(Your instructions): Could you set down exactly the lines of the data below, starting at the one that holds "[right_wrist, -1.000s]" and ending at the one that holds "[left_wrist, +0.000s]", both included, and only those?

(Data records):
++++++++

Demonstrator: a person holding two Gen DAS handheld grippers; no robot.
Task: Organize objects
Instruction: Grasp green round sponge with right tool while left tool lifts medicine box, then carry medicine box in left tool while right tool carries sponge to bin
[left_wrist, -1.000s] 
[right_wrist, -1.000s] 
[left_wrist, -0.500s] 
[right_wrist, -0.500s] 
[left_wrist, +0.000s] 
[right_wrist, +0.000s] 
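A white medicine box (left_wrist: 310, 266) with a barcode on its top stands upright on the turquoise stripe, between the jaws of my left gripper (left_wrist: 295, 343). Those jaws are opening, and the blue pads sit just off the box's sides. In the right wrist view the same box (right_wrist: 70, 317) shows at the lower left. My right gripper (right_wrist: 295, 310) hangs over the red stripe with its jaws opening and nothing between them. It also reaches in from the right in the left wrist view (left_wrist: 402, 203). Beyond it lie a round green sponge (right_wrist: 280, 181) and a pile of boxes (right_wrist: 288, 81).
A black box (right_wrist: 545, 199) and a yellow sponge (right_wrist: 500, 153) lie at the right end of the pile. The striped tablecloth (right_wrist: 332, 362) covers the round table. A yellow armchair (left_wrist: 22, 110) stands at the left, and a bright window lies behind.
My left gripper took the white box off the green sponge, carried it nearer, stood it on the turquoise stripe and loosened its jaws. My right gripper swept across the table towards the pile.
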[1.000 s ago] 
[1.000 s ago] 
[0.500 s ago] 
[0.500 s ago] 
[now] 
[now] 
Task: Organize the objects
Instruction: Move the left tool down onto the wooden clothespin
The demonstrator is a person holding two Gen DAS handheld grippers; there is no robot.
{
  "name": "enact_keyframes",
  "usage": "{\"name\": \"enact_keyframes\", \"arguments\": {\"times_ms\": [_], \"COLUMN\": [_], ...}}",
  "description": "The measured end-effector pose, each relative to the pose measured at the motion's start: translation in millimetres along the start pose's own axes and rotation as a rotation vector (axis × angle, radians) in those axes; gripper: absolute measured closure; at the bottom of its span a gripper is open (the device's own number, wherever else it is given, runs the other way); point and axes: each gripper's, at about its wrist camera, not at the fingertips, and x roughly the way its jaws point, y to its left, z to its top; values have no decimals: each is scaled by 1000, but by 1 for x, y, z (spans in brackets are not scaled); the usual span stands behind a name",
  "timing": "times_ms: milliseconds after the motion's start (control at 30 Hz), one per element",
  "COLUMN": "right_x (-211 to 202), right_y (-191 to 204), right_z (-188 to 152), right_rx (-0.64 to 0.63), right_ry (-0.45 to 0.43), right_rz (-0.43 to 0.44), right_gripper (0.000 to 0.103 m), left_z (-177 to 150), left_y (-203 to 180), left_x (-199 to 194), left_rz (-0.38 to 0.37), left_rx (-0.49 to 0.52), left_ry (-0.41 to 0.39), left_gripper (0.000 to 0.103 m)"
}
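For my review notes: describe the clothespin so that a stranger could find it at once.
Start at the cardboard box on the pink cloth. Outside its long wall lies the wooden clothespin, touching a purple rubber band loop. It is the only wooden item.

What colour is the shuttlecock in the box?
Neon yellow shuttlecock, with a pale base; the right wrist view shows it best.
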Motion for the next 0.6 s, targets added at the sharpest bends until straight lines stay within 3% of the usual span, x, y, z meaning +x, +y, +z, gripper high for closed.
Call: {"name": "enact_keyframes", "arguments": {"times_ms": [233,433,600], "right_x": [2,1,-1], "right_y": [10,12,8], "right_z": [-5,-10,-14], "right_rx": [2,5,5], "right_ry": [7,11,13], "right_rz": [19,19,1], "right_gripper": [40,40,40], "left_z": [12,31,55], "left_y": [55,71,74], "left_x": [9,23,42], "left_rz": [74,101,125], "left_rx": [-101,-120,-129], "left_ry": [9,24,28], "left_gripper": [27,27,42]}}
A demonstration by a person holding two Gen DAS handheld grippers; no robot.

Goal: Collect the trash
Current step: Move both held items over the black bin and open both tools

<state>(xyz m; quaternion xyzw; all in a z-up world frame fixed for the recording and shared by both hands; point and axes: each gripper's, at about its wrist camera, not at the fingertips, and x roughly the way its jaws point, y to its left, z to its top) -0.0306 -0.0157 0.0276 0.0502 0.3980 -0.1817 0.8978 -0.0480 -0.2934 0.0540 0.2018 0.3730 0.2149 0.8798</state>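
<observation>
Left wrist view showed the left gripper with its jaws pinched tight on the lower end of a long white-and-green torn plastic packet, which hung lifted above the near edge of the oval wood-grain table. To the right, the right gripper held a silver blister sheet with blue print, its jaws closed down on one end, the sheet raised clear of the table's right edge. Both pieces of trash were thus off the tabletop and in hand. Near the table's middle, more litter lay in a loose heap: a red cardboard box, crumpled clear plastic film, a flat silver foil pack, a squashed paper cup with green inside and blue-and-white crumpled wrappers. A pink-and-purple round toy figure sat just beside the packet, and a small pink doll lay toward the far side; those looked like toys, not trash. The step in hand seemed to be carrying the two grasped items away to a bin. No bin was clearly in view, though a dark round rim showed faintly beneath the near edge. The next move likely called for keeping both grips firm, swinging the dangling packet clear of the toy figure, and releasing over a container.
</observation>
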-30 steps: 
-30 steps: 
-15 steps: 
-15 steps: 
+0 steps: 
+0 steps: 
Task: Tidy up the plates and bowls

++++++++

(Expected output):
[right_wrist, -1.000s] 
[left_wrist, -0.500s] 
[right_wrist, -0.500s] 
[left_wrist, +0.000s] 

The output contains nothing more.